In arriving at these convictions Hui-neng's inherited and experiential acquaintance with Taoism was very influential. He was said to be illiterate but this could have been only relatively true of one who had mastered the Diamond Sutra and frequently discoursed to his disciples about the other great Sutras of the Mahayana. His study of the Diamond Sutra had convinced him of the truth of "Emptiness" and prepared his mind for the later truth of "Self-realisation of Mind-essence" which the Lankavatara taught him. But it was the conception of the Tao, active, limitless, inscrutably wise and benevolent, universal, eternal, ineffable, that gave depth and substance to his convictions and brought sympathy and patience with himself and with all animate life. It was the blending of all these elements in the mind and spirit of Hui-neng, the Sixth Patriarch, that through him gave Chinese Ch’an, and Japanese Zen, Buddhism their characteristic form and spirit.

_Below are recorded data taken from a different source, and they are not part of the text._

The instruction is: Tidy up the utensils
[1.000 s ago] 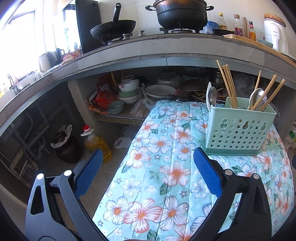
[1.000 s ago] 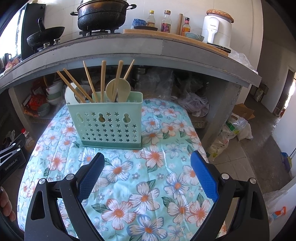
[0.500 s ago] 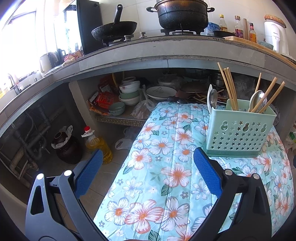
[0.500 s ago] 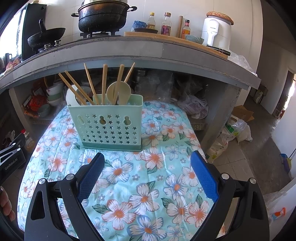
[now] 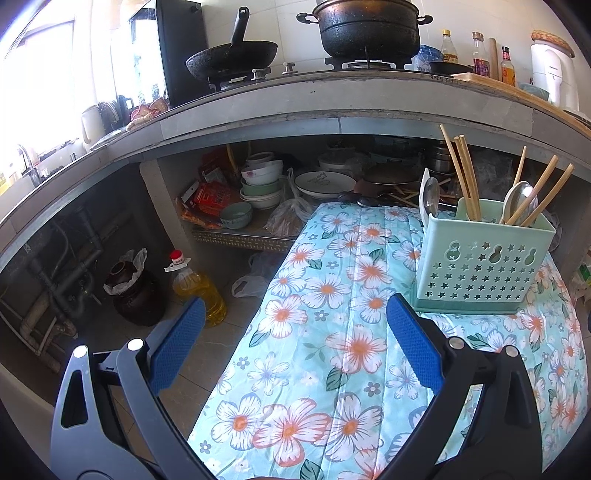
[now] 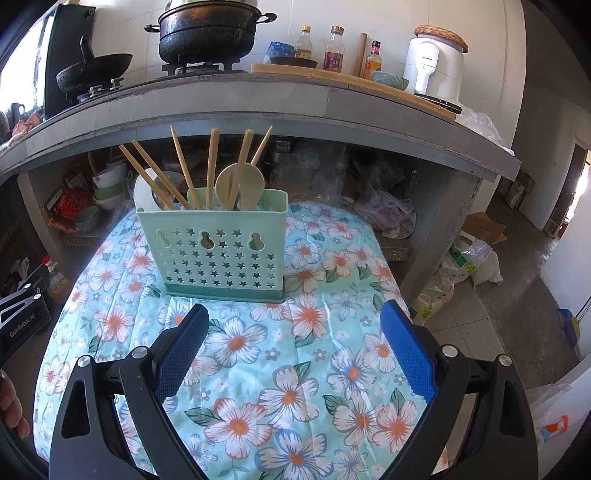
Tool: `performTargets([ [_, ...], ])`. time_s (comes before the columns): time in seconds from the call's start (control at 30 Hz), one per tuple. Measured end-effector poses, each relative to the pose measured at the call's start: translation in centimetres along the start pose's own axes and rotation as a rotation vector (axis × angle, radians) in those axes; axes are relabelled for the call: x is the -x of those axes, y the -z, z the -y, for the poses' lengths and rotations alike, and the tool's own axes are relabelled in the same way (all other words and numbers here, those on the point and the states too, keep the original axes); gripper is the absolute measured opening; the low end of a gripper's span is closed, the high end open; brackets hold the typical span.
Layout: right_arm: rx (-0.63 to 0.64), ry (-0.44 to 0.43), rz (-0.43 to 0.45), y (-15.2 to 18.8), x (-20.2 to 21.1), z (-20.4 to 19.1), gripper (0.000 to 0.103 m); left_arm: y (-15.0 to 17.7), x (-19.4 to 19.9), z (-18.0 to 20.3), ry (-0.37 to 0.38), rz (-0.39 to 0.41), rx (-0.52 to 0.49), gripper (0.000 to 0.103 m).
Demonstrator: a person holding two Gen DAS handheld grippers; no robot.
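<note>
A mint green utensil holder (image 6: 218,251) with star cut-outs stands upright on the floral tablecloth (image 6: 288,369). It also shows in the left wrist view (image 5: 480,258) at the right. Wooden chopsticks (image 6: 212,166), pale spoons (image 6: 240,184) and a metal spoon (image 5: 430,197) stand in it. My right gripper (image 6: 291,350) is open and empty, just in front of the holder. My left gripper (image 5: 295,343) is open and empty, over the table's left edge, left of the holder.
A concrete counter (image 6: 295,99) overhangs the far side, with a wok (image 5: 232,62), a pot (image 5: 369,29), bottles and a white appliance (image 6: 436,70). Bowls and plates (image 5: 266,184) sit on the shelf below. An oil bottle (image 5: 195,288) and dark jar (image 5: 133,291) stand on the floor.
Both grippers have drawn back and risen slightly, so the holder sits a little farther off. Both stay open and empty.
</note>
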State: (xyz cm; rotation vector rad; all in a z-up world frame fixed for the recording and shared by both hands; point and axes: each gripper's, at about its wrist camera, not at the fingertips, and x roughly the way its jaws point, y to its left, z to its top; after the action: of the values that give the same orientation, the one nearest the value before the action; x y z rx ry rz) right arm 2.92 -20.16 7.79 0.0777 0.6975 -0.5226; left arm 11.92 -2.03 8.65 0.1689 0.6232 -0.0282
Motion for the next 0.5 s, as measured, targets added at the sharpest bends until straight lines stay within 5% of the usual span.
performTargets([
  [0.5,-0.004,0.000,0.000,-0.10,0.23,0.07,0.091,0.03,-0.02,-0.20,0.000,-0.001,0.001,0.094],
])
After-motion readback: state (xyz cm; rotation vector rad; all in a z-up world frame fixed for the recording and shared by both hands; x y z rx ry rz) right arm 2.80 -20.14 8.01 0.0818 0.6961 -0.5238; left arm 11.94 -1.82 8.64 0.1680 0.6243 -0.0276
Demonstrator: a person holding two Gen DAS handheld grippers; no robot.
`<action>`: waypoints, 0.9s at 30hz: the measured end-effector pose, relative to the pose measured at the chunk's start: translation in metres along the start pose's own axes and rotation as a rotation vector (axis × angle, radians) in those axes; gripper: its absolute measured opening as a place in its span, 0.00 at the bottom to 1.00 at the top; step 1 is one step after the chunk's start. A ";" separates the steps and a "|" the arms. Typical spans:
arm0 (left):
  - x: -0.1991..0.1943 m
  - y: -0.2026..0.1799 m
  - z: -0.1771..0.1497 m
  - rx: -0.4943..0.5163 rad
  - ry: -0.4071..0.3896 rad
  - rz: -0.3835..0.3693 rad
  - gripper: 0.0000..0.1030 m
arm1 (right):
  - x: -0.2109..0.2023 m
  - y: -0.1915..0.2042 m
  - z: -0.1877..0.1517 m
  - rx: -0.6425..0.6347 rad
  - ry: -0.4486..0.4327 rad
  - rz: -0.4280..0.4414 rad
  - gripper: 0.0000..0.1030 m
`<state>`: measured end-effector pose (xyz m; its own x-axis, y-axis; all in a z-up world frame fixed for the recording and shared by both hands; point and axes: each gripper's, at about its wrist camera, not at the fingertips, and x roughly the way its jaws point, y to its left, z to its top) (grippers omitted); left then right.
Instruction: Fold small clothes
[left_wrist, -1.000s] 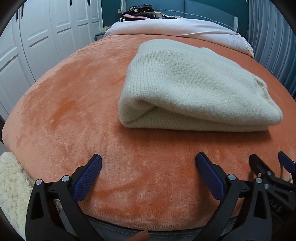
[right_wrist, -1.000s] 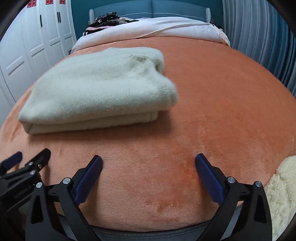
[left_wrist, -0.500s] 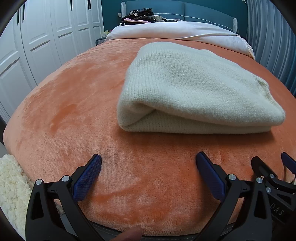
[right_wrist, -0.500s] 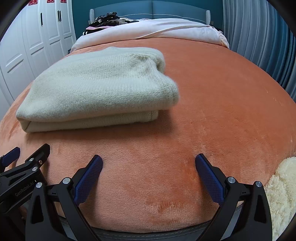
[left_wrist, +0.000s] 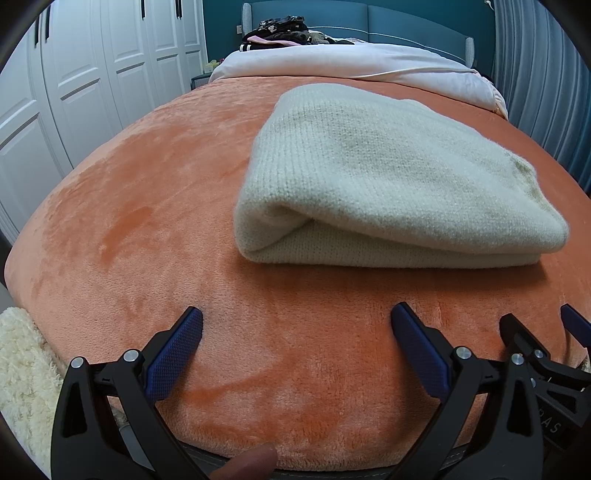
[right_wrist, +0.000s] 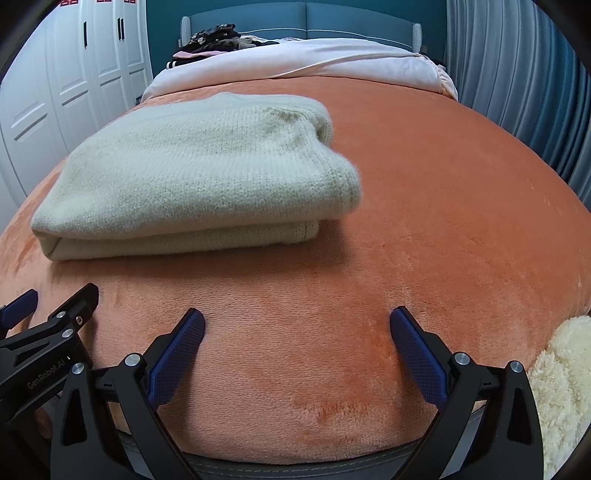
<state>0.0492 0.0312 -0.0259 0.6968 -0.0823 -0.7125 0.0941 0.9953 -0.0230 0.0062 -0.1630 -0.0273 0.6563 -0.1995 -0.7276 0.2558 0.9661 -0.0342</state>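
A cream knitted garment lies folded into a thick rectangle on the orange fleece blanket; it also shows in the right wrist view. My left gripper is open and empty, near the blanket's front edge, short of the garment. My right gripper is open and empty, level with the left one and to the right of the garment. Each gripper shows at the edge of the other's view.
A pale pink duvet and a pile of dark clothes lie at the bed's head. White wardrobe doors stand left, grey curtains right. A fluffy cream rug lies at the bed's foot.
Both grippers have drawn back and lowered slightly from the folded garment, staying open. The garment has not moved.
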 end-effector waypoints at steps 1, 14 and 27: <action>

Hui-neng was deeply influenced by his inherited and personal acquaintance with Taoism. In his leadership and teachings he made little of the personal Buddha and very much of Prajna in which he saw the Ultimate Principle of Tao in both its irradiant and integrating forms, as both intellection and compassion. The term he used for Ultimate Reality, and made so much of, was Mind-essence. A self-realisation of this was all the Buddha he cared about. It was Dharmakaya and Buddhahood and Nirvana and Tathata and Prajna. It was universal, undifferentiated and inscrutable, but was clouded over and hidden by karma and discriminative thought and desire and grasping. If these clouds could be driven away, and they all might be, then it would shine forth in all its pristine purity and potency. To Hui-neng, perfect enlightenment and self-realisation of Mind-essence and Buddhahood were the same thing. This perfect culmination of life would come suddenly as the result of an earnest and sincere concentration of mind on the search for it with in one's own mind, and this was the only way it could come. In his mind all scripture and all teachings were subordinate to the self-realisation attained suddenly by earnest Dhyana and Samadhi.